▸ **What needs to be done**
Only the lines from the one containing "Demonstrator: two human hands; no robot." through the last line of the data are to be written out, exactly and in full.

▸ **Provided records**
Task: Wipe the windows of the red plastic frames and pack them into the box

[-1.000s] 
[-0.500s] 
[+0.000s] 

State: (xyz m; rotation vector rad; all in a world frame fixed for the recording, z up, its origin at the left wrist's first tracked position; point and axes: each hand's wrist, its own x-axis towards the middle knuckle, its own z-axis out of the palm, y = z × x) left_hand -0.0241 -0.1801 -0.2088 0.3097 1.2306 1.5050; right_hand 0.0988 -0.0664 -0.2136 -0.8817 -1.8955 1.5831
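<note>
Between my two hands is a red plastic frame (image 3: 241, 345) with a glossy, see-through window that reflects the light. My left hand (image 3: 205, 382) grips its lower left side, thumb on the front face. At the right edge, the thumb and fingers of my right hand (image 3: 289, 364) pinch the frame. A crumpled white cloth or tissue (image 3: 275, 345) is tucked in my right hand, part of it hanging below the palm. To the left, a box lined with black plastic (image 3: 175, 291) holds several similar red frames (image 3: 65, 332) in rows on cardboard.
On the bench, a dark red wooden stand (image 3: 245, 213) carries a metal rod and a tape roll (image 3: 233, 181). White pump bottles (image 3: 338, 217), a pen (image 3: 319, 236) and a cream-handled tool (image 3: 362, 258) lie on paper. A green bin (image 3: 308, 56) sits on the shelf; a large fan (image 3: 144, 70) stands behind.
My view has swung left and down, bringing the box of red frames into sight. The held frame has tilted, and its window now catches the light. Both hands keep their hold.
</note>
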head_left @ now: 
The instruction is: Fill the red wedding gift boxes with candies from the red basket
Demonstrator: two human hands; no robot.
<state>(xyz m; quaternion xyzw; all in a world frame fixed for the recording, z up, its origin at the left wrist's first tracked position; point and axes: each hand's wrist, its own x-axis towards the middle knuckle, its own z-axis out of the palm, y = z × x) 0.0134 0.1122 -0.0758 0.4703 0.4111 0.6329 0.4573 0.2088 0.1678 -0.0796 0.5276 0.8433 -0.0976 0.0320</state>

▸ **Your solution**
Demonstrator: two human hands; no robot.
<state>(xyz m; quaternion xyzw; all in a world frame fixed for the recording, z up, its origin at the left wrist's first tracked position; point and axes: each hand's wrist, its own x-axis towards the middle knuckle, its own z-axis out of the palm, y = z × x) 0.0134 0.1122 -0.0758 0.4703 0.4111 0.6329 0.4573 0.2088 0.1678 -0.0796 0.5276 0.8433 -0.0976 0.0320</state>

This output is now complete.